Biggar Antiques, the Chamblee institution that has memorably outfitted homes, restaurants and retail establishments and movie and TV productions here for over 40 years, is relocating.

Where to?

Well, that's not entirely clear yet.

"We're moving into a warehouse for awhile," said Billy Biggar, whose father, Alex, started selling unique fixtures and furnishings in a Buffalo, N.Y. suburb in the early 1950s, before moving his family and business to Chamblee in 1973. "We're looking for our next great location."

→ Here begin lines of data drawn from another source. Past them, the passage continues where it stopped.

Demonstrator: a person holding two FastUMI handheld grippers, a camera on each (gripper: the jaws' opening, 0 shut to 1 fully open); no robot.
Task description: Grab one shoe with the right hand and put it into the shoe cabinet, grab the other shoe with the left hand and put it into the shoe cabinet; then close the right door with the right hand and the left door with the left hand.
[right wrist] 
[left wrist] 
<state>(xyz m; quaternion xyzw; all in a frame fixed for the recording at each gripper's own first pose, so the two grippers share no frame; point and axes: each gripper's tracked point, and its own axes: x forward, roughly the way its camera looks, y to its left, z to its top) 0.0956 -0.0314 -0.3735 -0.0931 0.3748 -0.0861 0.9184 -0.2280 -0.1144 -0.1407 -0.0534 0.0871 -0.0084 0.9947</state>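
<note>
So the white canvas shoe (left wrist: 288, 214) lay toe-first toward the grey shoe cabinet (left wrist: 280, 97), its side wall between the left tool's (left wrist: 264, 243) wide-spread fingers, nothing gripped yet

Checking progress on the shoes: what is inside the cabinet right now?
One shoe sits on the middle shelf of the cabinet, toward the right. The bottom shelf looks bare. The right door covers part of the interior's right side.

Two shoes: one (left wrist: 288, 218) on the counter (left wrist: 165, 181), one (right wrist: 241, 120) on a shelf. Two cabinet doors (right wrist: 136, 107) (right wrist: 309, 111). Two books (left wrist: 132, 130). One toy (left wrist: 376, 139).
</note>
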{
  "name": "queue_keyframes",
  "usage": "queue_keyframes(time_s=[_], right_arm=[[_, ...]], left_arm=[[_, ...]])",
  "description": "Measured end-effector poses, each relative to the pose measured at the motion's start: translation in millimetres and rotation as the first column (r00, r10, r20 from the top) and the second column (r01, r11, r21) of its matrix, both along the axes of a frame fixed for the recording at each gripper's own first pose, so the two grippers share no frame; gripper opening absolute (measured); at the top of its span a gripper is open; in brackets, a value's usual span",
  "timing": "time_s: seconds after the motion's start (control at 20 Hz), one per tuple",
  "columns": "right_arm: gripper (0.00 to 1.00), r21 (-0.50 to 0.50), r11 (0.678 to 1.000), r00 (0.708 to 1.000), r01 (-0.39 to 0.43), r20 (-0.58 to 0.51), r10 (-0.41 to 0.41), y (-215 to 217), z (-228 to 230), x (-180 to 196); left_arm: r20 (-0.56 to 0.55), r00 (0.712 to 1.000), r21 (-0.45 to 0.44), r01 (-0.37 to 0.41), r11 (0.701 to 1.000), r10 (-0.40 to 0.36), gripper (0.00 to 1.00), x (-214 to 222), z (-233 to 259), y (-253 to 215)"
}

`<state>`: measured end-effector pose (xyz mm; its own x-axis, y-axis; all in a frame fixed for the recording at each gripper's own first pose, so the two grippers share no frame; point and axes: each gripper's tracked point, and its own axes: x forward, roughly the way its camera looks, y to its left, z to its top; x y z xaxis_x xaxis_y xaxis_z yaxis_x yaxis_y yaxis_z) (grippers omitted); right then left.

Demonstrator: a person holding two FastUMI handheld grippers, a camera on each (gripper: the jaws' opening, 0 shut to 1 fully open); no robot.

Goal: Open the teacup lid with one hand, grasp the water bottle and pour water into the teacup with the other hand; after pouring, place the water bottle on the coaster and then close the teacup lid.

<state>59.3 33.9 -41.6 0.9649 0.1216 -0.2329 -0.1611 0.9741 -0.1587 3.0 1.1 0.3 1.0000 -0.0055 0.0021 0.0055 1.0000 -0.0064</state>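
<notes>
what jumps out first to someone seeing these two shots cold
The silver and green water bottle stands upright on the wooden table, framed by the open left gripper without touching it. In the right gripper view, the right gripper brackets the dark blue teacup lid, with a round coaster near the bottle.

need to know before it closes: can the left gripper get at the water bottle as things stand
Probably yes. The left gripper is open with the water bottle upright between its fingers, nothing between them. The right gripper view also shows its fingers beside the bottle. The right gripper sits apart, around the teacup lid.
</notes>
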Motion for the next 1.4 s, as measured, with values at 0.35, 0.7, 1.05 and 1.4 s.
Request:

They're not leaving Atlanta. Heck no, not with all the filming going on here. In fact, it's largely because of all the TV shows and movies being shot here — 248 productions in the last fiscal year alone, according to the state's film office — that they're having to move Biggar Antiques out of the quaint Chamblee house its long occupied. The props they provide to "dress" everything from movie sets and music videos to restaurants and theme parks accounts for "well over half" of their business now.

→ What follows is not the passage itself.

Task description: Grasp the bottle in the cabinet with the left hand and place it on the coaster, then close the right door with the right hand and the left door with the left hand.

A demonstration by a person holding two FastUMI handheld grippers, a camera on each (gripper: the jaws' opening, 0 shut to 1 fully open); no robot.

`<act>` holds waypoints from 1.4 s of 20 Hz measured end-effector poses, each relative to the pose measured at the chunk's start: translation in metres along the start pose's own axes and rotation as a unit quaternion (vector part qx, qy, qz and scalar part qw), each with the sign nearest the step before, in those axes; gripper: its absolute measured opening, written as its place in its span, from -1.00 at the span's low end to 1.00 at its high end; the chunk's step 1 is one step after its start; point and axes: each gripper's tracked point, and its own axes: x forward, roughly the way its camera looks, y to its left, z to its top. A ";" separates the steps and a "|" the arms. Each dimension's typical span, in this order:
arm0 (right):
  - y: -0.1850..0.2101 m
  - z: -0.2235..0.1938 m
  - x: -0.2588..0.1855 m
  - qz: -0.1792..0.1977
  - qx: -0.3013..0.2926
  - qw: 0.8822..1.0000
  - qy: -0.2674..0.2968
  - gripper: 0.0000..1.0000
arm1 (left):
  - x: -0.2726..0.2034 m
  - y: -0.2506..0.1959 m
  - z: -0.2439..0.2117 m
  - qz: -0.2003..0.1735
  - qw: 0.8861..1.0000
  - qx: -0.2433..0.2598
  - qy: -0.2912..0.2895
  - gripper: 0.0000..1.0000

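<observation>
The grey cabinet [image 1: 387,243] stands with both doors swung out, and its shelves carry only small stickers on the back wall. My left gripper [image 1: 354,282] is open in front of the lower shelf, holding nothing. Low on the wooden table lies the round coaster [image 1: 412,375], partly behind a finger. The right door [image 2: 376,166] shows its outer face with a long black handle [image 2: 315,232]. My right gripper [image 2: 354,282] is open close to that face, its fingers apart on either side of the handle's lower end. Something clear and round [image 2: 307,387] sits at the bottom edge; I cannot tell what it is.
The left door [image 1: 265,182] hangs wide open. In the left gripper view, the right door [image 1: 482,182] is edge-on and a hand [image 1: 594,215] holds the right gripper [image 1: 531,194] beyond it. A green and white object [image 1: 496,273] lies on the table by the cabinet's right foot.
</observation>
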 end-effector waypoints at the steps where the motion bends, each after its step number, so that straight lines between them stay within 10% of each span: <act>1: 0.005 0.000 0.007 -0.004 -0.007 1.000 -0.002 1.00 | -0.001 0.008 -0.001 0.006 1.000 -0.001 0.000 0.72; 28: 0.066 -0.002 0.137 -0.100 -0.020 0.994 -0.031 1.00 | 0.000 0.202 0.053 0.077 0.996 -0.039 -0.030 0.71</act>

"It worked well when we were just (doing the bulk of their business) on the retail side," said Biggar. "Now that we do more on the props and commercial side, there's no room for everything and for the big trucks to in here."

The list of sets they've  "dressed" stretches back three decades to "Driving Miss Daisy," "Fried Green Tomatoes" and TV's "In the Heat of the Night." More recently it reads like a "Who's Who" of every major studio production that's filmed here, from "Ant Man" and "Barbershop 3" to "Vacation" and "The Birth of a Nation" — "just to name a few," the Biggar Antiques web site modestly proclaims. Its "Prop House Inventory" stretches to two pages of categories, starting with "Appliances" and ending with "Western," with stops along the way for things like "Pews," "Fake Food" and just plain "Unusual" (that's where you'll find photos of a large Humpty Dumpty figurine, mannequin parts and the back end of a pickup truck).

Biggar Antiques also provides restaurant decor and design — "We did the first Applebee's and Longhorn (Steakhouse) out of this location," Billy Biggar said. "A lot of people don't realize those chains started here." And they've always been a retail operation, where a person not connected to the film business could walk in and buy things like old books and furniture, barbershop poles and more.

Operating out of the warehouse at 2135 American Industrial Way in Chamblee will temporarily halt that last part. "We will get back to retail at some point," Biggar vowed.

That point will come when they settle on a new location in Atlanta. Somewhere.

"It's a big change, but the warehouse location is close by and we can set up there while we're looking for our next home," he said. "Actually, we'd love to reach out to the people of Atlanta and get their suggestions on where our next location should be."